Soon, Roche faced an exposé on British television, an Op-Ed piece in the New York Times, and pressure from within the scientific community. The company responded by publicly promising to release complete trial data.

Only they never did. Cochrane researchers sent numerous requests to Roche, and the editor of the British Medical Journal publicly reminded them. Eventually Roche released their own interpretations of the some of the data, but not the raw data.

Still, the research team didn’t take this as a dead-end. If they couldn’t review the trial data, they could still review reports generated from it, on file with regulatory agencies in the U.S., Europe, and Japan. This, from the Cochrane website:

“When the team compared published data with the more complete unpublished trial records, they found apparent inaccuracies in the published record of the trials. For example, while unpublished trial reports mentioned serious adverse events (some even classified as possibly related to oseltamivir), one of the two most cited publications makes no mention of such effects, and the other states ‘… there were no drug-related serious adverse events.’”

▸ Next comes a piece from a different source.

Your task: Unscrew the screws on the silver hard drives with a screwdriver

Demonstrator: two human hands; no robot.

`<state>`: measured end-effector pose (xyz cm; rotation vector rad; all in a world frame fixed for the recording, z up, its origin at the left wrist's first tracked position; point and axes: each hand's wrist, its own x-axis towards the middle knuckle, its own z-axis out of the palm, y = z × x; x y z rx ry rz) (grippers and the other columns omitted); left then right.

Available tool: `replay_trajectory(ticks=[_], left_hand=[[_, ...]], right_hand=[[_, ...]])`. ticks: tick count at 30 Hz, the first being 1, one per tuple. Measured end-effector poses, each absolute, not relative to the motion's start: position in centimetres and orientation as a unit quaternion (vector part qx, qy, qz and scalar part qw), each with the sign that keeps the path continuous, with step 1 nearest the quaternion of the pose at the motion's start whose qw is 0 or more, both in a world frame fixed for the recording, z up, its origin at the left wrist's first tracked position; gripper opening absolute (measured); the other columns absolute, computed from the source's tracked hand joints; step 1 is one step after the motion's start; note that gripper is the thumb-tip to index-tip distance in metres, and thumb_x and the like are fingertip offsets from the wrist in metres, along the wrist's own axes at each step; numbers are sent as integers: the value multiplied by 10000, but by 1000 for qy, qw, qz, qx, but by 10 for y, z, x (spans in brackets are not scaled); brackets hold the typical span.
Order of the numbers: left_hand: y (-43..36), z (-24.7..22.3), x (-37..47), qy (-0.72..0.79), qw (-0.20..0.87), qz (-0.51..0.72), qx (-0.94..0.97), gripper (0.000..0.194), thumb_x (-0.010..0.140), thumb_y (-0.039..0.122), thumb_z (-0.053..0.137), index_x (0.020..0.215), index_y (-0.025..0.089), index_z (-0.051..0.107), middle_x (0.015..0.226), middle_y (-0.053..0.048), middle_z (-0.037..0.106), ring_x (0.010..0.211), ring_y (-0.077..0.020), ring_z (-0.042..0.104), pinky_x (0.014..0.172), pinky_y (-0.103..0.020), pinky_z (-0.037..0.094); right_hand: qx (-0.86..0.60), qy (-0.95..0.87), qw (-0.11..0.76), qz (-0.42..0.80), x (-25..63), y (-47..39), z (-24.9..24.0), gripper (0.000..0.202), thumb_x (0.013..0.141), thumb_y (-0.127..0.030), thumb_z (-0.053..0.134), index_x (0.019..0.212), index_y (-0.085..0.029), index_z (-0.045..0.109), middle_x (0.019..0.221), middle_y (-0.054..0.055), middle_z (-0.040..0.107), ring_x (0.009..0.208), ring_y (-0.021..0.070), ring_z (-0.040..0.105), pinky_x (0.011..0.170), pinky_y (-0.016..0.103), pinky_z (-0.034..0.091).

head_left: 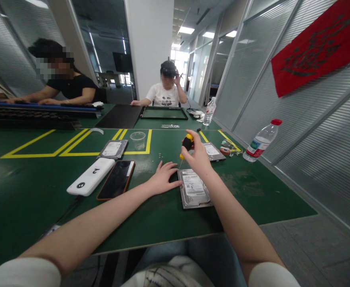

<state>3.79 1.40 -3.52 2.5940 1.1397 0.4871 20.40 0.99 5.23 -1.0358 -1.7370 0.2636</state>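
From my view, the right hand (196, 153) has its fingers closed around the yellow-and-black handle of a screwdriver (187, 142), tilted, its tip down at the far left corner of a silver hard drive (193, 188). The left hand (163, 177) grips nothing; I see it palm down with fingers spread, thumb at the drive's left edge. That drive lies label up near the table's near edge, between my forearms. Just beyond the left hand I make out small screws (159, 155) on the green table (151, 223). To the left are a phone (116, 180), a white power bank (91, 177), a second drive (113, 148) and a clear cup (138, 141). Farther right stands a red-capped bottle (261, 140).
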Motion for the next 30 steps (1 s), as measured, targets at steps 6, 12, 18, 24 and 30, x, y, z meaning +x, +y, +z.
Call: replay_trajectory(ticks=[6,12,18,24,30], left_hand=[[14,-35,38,395,134,171,893,529,889,522,598,1292,180,566,1458,-143,458,1403,-329,325,1155,-617,89],[14,-36,38,397,135,176,891,551,884,531,599,1316,192,546,1459,-142,456,1402,-327,328,1158,-613,79],[14,-37,37,396,140,181,889,573,879,542,597,1337,205,526,1462,-137,454,1403,-324,325,1159,-607,80],[14,-37,37,397,139,182,889,573,881,531,602,1331,184,528,1458,-143,458,1399,-320,333,1160,-606,81],[14,-38,37,398,139,184,888,584,879,539,595,1353,209,509,1459,-131,459,1398,-326,333,1162,-604,86]], right_hand=[[-435,-727,521,105,204,11,50,508,805,-180,532,1298,-253,437,1028,78,640,873,209,638,802,430,558],[-434,-728,520,102,205,11,50,503,809,-183,531,1299,-248,439,1034,83,638,886,212,639,811,430,559],[-433,-729,521,103,205,11,50,502,812,-182,526,1299,-255,431,1042,81,637,885,209,640,814,432,559],[-436,-730,516,103,205,12,50,499,811,-188,526,1297,-247,433,1039,82,634,880,207,633,811,427,553],[-423,-745,507,95,206,11,52,488,786,-151,508,1260,-250,453,1025,74,636,886,214,624,826,442,540]])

Which brings us up to early 2012, and the latest review on NIs from the Cochrane team. Ultimately, based on the numbers they have to work with, Tamiflu® still looks good – sort of. About as good as aspirin. (If taken quickly, it reduces flu time by about 21 hours, although it does not reduce hospitalizations). But now it’s clear that the numbers Cochrane has represent only a small fraction of the actual data, handpicked by Roche. In the final accounting, more than 60% of the data from human clinical trials conducted by Roche has still never been submitted for publication.

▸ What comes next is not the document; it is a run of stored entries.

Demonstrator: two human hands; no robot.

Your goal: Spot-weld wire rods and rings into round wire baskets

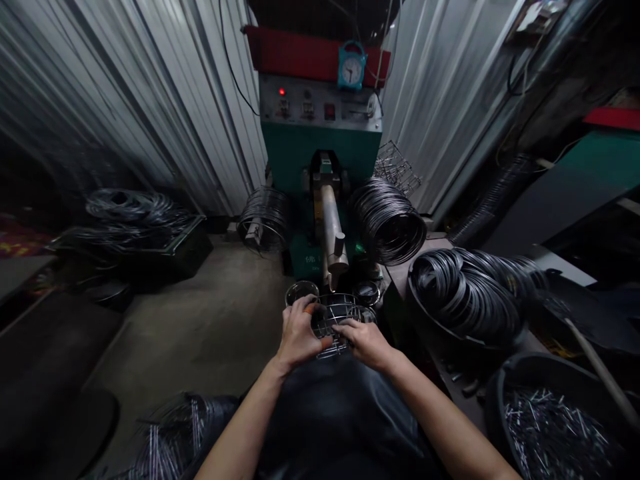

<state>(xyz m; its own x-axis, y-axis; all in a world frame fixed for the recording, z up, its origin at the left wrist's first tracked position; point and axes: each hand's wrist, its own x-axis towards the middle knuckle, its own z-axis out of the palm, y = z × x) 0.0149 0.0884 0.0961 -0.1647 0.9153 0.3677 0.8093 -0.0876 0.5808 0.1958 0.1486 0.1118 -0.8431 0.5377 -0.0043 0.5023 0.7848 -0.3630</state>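
Note:
A small round wire basket (345, 308), made of thin bright rods, is between my hands below the tip of the machine's metal arm (331, 217). My left hand (299, 332) grips its left side, thumb low and fingers over the upper wires; orange coverings show on the thumb and a finger. From the right, my right hand (369, 341) has its fingers closed at the basket's near wires. Whether a loose rod is also in those fingers is too dark to see. Round metal parts (367, 293) sit just behind the basket.
Wire ring stacks hang left (265, 220) and right (387, 220) of the green machine (285, 150). More coiled rings (465, 293) fill a tub at right. A bucket (500, 393) holds short rods. Wire bundles (173, 433) lie at lower left, and a crate (185, 250) stands farther back.

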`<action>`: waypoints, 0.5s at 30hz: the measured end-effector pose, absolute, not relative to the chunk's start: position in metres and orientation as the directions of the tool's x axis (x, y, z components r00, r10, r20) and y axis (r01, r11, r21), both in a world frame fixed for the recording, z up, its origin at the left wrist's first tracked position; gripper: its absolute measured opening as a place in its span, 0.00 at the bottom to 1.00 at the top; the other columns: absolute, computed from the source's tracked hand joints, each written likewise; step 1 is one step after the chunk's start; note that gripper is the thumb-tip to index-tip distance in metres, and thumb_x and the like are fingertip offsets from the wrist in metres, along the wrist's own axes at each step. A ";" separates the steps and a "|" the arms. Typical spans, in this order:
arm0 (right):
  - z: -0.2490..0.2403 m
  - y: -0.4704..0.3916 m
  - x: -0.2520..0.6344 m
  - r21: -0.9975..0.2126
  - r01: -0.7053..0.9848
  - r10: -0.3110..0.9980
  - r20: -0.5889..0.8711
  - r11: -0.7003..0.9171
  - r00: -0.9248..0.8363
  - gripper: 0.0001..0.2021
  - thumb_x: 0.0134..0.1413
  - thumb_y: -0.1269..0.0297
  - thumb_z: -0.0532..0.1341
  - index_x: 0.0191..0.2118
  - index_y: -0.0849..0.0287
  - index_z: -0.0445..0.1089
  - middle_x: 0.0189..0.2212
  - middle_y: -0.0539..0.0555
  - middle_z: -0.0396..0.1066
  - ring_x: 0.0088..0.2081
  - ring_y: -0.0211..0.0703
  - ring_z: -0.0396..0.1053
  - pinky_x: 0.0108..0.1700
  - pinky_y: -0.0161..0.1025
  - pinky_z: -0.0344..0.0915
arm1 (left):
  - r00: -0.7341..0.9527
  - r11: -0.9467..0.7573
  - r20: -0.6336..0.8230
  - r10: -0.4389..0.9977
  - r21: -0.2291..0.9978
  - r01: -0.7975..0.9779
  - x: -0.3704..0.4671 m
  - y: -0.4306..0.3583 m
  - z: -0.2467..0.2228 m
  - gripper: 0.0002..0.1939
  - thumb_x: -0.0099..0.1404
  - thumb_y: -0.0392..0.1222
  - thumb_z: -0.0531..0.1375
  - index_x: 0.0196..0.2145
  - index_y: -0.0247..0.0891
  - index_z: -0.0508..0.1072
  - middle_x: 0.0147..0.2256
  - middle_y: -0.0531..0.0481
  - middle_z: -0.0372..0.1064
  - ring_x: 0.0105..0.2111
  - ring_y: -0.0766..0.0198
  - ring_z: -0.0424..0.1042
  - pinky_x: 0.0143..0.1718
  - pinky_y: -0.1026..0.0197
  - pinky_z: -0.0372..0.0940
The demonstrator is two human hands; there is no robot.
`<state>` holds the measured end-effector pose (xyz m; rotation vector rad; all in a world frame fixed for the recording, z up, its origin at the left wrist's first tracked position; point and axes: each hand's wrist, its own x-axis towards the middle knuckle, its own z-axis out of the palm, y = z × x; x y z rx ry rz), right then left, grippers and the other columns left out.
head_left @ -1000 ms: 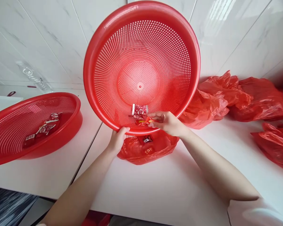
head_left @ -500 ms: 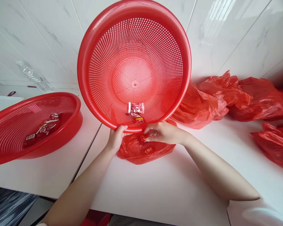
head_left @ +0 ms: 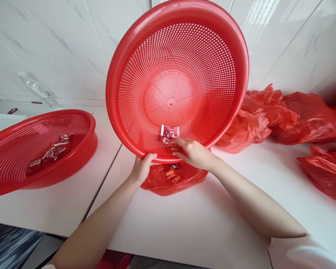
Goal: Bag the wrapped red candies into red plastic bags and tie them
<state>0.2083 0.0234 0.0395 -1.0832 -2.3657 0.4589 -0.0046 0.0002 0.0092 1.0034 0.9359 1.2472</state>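
A large red plastic basket [head_left: 168, 41] with a perforated wall is tilted so that its opening faces me. My left hand [head_left: 142, 168] grips its lower rim, the thumb over the edge. Reaching over the same rim, my right hand [head_left: 194, 153] has its thumb and fingers closed around a small red packet with yellow print [head_left: 174, 149]. Just behind it lie pink-and-white snack packets [head_left: 169, 132], partly overlapping. Below the rim, a red plastic bag [head_left: 162, 186] sits open on the table with several small packets [head_left: 170, 173] inside, the upper part hidden by the basket.
At left, a second red basket [head_left: 81, 149] holds several snack packets [head_left: 54, 152]. A clear plastic bottle [head_left: 40, 91] is by the tiled wall. Filled red bags [head_left: 310, 116] line the wall at right, and another red bag [head_left: 324, 172] lies nearer. A seam crosses the white table [head_left: 212, 224].
The basket has shifted to the right and slightly down. My right hand has moved from the bag up into the basket, onto the small red packet. More packets show in the bag.
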 end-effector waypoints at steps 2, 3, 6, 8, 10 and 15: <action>0.041 0.023 0.209 -0.501 0.611 0.783 0.280 0.613 -0.555 0.18 0.60 0.64 0.59 0.56 0.54 0.63 0.46 0.55 0.73 0.43 0.46 0.73 0.45 0.41 0.69 | 0.085 0.046 -0.023 0.996 0.959 -0.281 -0.005 0.001 0.009 0.14 0.58 0.39 0.61 0.43 0.36 0.72 0.45 0.44 0.72 0.46 0.50 0.72 0.43 0.49 0.70; 0.042 0.023 0.209 -0.511 0.607 0.786 0.283 0.609 -0.550 0.19 0.59 0.63 0.59 0.56 0.53 0.63 0.45 0.54 0.73 0.43 0.45 0.73 0.46 0.41 0.69 | 0.080 0.047 -0.025 0.996 0.959 -0.281 -0.006 0.002 0.009 0.13 0.58 0.40 0.61 0.42 0.36 0.72 0.45 0.44 0.72 0.46 0.50 0.72 0.43 0.49 0.71; 0.044 0.021 0.210 -0.530 0.557 0.762 0.333 0.639 -0.556 0.20 0.59 0.63 0.60 0.57 0.53 0.64 0.46 0.53 0.73 0.44 0.43 0.73 0.48 0.39 0.69 | 0.059 0.040 -0.024 0.998 0.952 -0.302 -0.007 0.004 0.008 0.14 0.57 0.39 0.61 0.42 0.36 0.72 0.46 0.44 0.72 0.46 0.50 0.72 0.43 0.49 0.71; 0.045 0.021 0.211 -0.502 0.531 0.726 0.383 0.683 -0.572 0.20 0.60 0.63 0.59 0.57 0.53 0.64 0.47 0.54 0.73 0.45 0.44 0.73 0.48 0.40 0.69 | 0.034 0.027 -0.018 0.999 0.949 -0.315 -0.007 0.005 0.009 0.15 0.57 0.39 0.61 0.43 0.37 0.72 0.46 0.45 0.72 0.45 0.51 0.73 0.44 0.49 0.71; 0.044 0.020 0.212 -0.462 0.525 0.697 0.414 0.715 -0.586 0.19 0.61 0.62 0.58 0.58 0.55 0.64 0.47 0.56 0.73 0.46 0.46 0.72 0.48 0.42 0.69 | 0.008 0.010 -0.008 1.000 0.943 -0.331 -0.008 0.006 0.010 0.16 0.57 0.38 0.61 0.44 0.38 0.72 0.45 0.45 0.72 0.45 0.51 0.73 0.44 0.48 0.70; 0.048 0.018 0.217 -0.445 0.475 0.646 0.429 0.760 -0.632 0.19 0.61 0.61 0.58 0.57 0.58 0.65 0.46 0.58 0.73 0.45 0.46 0.72 0.47 0.42 0.69 | -0.014 -0.034 0.031 0.999 0.926 -0.377 -0.006 0.007 0.017 0.20 0.58 0.37 0.59 0.49 0.38 0.70 0.46 0.45 0.73 0.46 0.51 0.73 0.45 0.49 0.70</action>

The thing is, we’d never tolerate this kind of behavior from an eight-year-old. Seriously. Could you imagine? “Well, little Billy gets an ‘A’ on every one of his report cards that he shows me! Of course he only shows me the ones he wants to… Let’s give him a scholarship to Harvard!”

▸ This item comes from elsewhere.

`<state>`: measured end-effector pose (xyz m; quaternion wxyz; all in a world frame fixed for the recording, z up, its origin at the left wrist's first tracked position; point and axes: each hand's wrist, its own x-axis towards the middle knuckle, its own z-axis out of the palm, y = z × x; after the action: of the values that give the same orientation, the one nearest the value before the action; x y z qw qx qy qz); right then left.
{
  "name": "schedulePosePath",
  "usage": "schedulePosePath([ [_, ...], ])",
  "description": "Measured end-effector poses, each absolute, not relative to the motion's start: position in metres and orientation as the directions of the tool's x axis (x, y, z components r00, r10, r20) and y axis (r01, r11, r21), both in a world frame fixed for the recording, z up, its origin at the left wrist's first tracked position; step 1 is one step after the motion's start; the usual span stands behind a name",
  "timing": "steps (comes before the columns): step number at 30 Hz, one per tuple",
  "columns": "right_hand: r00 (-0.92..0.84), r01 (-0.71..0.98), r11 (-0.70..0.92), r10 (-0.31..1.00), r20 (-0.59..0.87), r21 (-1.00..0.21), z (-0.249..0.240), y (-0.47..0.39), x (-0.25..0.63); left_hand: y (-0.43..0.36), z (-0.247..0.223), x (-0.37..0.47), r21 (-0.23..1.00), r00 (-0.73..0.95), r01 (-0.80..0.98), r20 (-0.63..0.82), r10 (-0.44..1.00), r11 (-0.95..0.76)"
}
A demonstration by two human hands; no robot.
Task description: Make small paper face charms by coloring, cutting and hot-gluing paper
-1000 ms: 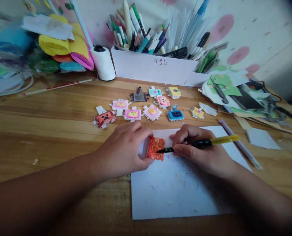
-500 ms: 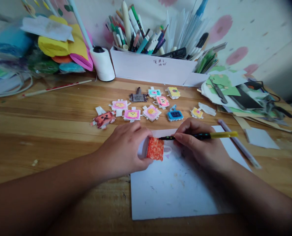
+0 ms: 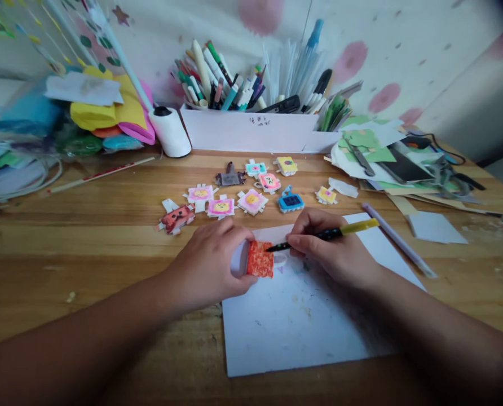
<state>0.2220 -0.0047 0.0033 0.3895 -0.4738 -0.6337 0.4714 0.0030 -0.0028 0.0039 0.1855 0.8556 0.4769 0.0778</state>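
"Orange-red scribble covers the small square piece (image 3: 260, 259), held just above or on the white sheet (image 3: 268, 338); which, I can't tell. What's hidden?"

"Its left side, partly, behind the left hand (image 3: 213, 256), whose thumb and fingers grip it at top and bottom. A pale loop (image 3: 280, 259) shows beside its right edge, but I can't make out whether they join."

"And the right hand (image 3: 334, 245)?"

"Closed round a black pen (image 3: 321, 234) with a yellow end. The tip is over the square's upper right; contact is too fine to see. That forearm hides some of the sheet, and both forearms are cut off by the frame."

"Anything different from just before?"

"The tip was at the top edge; now it's lower, on the face. The view has shifted too, bringing in a hanging star (image 3: 120, 16)."

"Farther out?"

"Small decorated pieces (image 3: 252, 201) on the wooden bench (image 3: 107, 242), a lilac stick (image 3: 397, 239) right of the hands, and behind, a white box (image 3: 247, 132) of pens, its writing illegible."
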Motion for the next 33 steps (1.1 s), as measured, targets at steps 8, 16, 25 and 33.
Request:
schedulePosePath([
  [8, -0.263, 0.209, 0.123, 0.963, 0.065, -0.97, 0.0045, -0.0062, 0.2175, -0.0033, 0.0046, 0.0022, 0.395, 0.547, 0.776, -0.032, 0.837, -0.492],
  [16, -0.261, 0.22, 0.143, 0.962, 0.083, -0.965, 0.0045, -0.005, 0.2165, -0.0032, 0.0031, 0.0017, 0.398, 0.539, 0.78, -0.035, 0.841, -0.483],
  [25, -0.276, 0.159, 0.023, 0.961, -0.022, -0.987, 0.0098, -0.0062, 0.2214, -0.0044, 0.0052, 0.0018, 0.423, 0.52, 0.779, -0.022, 0.854, -0.463],
  [33, -0.298, 0.139, 0.042, 0.955, -0.002, -0.989, 0.0117, -0.0053, 0.2239, -0.0033, 0.0088, 0.0021, 0.368, 0.537, 0.79, -0.028, 0.843, -0.491],
])
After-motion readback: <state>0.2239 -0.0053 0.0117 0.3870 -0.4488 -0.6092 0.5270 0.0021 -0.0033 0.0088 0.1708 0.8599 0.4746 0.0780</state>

Meanwhile, the television ads go on, well-intentioned doctors continue to prescribe the drug, and, based on the latest figures, state and federal governments in the U.S. spent more than $1.5 billion stockpiling Tamiflu® between 2005 and 2009.  (And that’s before the swine flu.)

So, that’s Tamiflu®. And since this is the newsletter of a health food store, I probably ought to mention natural medicine here.

It’s often said that there “isn’t research” on natural medicine. And usually that’s a gross overstatement. There’s plenty of research on plenty of natural medicine! It’s just that the studies on natural medicine are, on average, more modest than on some of the big drugs.

But that’s not because herbs don’t work. Mostly, it’s because you can’t patent natural substances, so it’s not really in anyone’s financial self-interest to prove they work, so the money isn’t there to pay for the really big trials.

But there’s a flip-side to that coin. Since no single corporation can get rich off a single herb, the research on herbs tends to be a lot cleaner.

The folks paying for the trials (governments, usually, and some university research teams) aren’t trying to make the herbs look as good as possible. They’re not going to sugarcoat questions about efficacy, or hide away concerns about safety.

You might not see as much research on herbs, it’s true. But what you see is what you get. Warts and all. You can trust it.

Okay, so that’s not entirely true anymore. We’ve been patenting proprietary natural extracts and formulas for a while now. And here, we’re just as susceptible to corruption as the drugs are. For example see the $23.3 million settlement from the manufacturer of Airborne® for presenting nonexistent trial data to the public. Or the manufacturer of Zicam® hiding more than 300 adverse events reports.

No, Airborne® and Zicam® are not ethical products. Neither is Tamiflu®. But the big difference is Tamiflu® is a drug, so that, despite everything, it still has that veneer of white-coat respectability that “humble” herbs can only aspire to.

Speaking of which, may I humbly suggest to you Lomatium root, Isatis leaf, monolaurin, elderberry syrup, NAC, zinc and/or Larch tree extracts this flu season?